Although elements of this economic vision, such as state-led total war mobilization, aligned closely with the Tōseiha centered in Tokyo, he frequently clashed with central military authorities. While Ishiwara initiated the first Five-Year Industrial Development Plan for Manchukuo in 1936, the project was ultimately co-opted by the Reform bureaucrats, a movement that sought to replace liberal capitalism with a technocratic state optimized for total war. Working in coordination with the military, they institutionalized the "National Defense State" concept. This civilian-military alliance organized in Manchukuo under the Ni-Ki-San-Suke power bloc, which included military leader Hideki Tojo, Reform Bureaucrats Naoki Hoshino and Nobusuke Kishi, and industrialists Yoshisuke Ayukawa (of the Nissan zaibatsu) and Yosuke Matsuoka. Although Ishiwara attempted to have Manchukuo embrace the antiestablishment, pan-Asian ideals of the radical right, the incoming Tojo-Kishi clique effectively hijacked the Manchurian industrial base to accommodate the new zaibatsu, and discarded Ishiwara's idealistic utopia for a ruthless system designed for mainland interests.

Ishiwara's idiosyncratic beliefs meant he never fully fit into the two primary factions that defined the 1930s Army. While he shared the mystical intensity of the Kōdōha, he rejected their chaotic and violent method of reform, instead favoring the organizational rationality and bureaucratic control associated with the Tōseiha. When the February 26 Incident erupted in 1936, rebels assassinated a number of major politicians and government leaders and demanded a change in government in line with Ishiwara's philosophies. However, Ishiwara spoke out strongly against the rebels, demanding proclamation of martial law and helping to coordinate the military response that suppressed the insurrection.

Ishiwara stopped short of calling for a Shōwa Restoration and violent overthrow of the government. After Vice Chief of Staff Hajime Sugiyama pulled troops in from garrisons around Tokyo, Ishiwara was named Operations Officer of the Martial Law Headquarters.
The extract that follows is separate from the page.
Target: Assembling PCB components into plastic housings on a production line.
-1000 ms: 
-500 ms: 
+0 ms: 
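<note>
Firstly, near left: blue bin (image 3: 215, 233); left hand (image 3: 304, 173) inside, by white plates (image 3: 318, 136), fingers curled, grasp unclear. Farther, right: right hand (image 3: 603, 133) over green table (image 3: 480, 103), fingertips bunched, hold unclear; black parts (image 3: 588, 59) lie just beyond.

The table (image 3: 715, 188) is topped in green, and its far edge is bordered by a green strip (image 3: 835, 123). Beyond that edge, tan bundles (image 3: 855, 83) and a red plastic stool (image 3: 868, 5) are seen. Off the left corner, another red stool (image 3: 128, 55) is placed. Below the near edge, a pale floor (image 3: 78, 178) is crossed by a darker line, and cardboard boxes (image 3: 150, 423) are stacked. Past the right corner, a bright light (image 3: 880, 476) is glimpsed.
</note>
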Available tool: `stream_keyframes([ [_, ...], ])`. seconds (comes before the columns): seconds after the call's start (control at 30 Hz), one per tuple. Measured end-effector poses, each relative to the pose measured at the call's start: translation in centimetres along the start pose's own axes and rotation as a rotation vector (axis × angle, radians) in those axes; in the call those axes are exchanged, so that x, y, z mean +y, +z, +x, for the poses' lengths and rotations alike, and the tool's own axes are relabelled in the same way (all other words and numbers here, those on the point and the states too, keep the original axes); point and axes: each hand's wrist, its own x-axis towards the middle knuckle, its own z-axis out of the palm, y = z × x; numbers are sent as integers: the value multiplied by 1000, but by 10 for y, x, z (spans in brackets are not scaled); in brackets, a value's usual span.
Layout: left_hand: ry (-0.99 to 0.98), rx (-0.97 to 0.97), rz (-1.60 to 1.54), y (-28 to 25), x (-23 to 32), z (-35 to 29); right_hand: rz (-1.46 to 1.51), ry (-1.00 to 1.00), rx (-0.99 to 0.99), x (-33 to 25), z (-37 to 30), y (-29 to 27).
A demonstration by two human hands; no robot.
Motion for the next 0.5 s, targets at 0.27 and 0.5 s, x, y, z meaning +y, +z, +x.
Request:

==Return to Manchukuo and disgrace==

In March 1937, Ishiwara was promoted to major general and transferred back to Manchukuo as Vice Chief of Staff of the Kwantung Army. He discovered to his dismay that his Army colleagues had no intention of creating a new pan-Asian paradise, and were quite content to play the role of colonial occupiers. He confronted the Kwantung Army commander-in-chief, General Hideki Tojo, over his allocation of funds to an officers' wives club. Ishiwara denounced Tojo as a simple bureaucrat with limited strategic vision. This personal and professional rivalry was rooted in their differing views of Manchukuo; while Ishiwara sought an independent Asian partner, Tojo aimed to integrate the territory into a rigid military-industrial complex controlled by Tokyo. After becoming an embarrassment to his seniors, he was relieved of command and reassigned to a local army base at Maizuru.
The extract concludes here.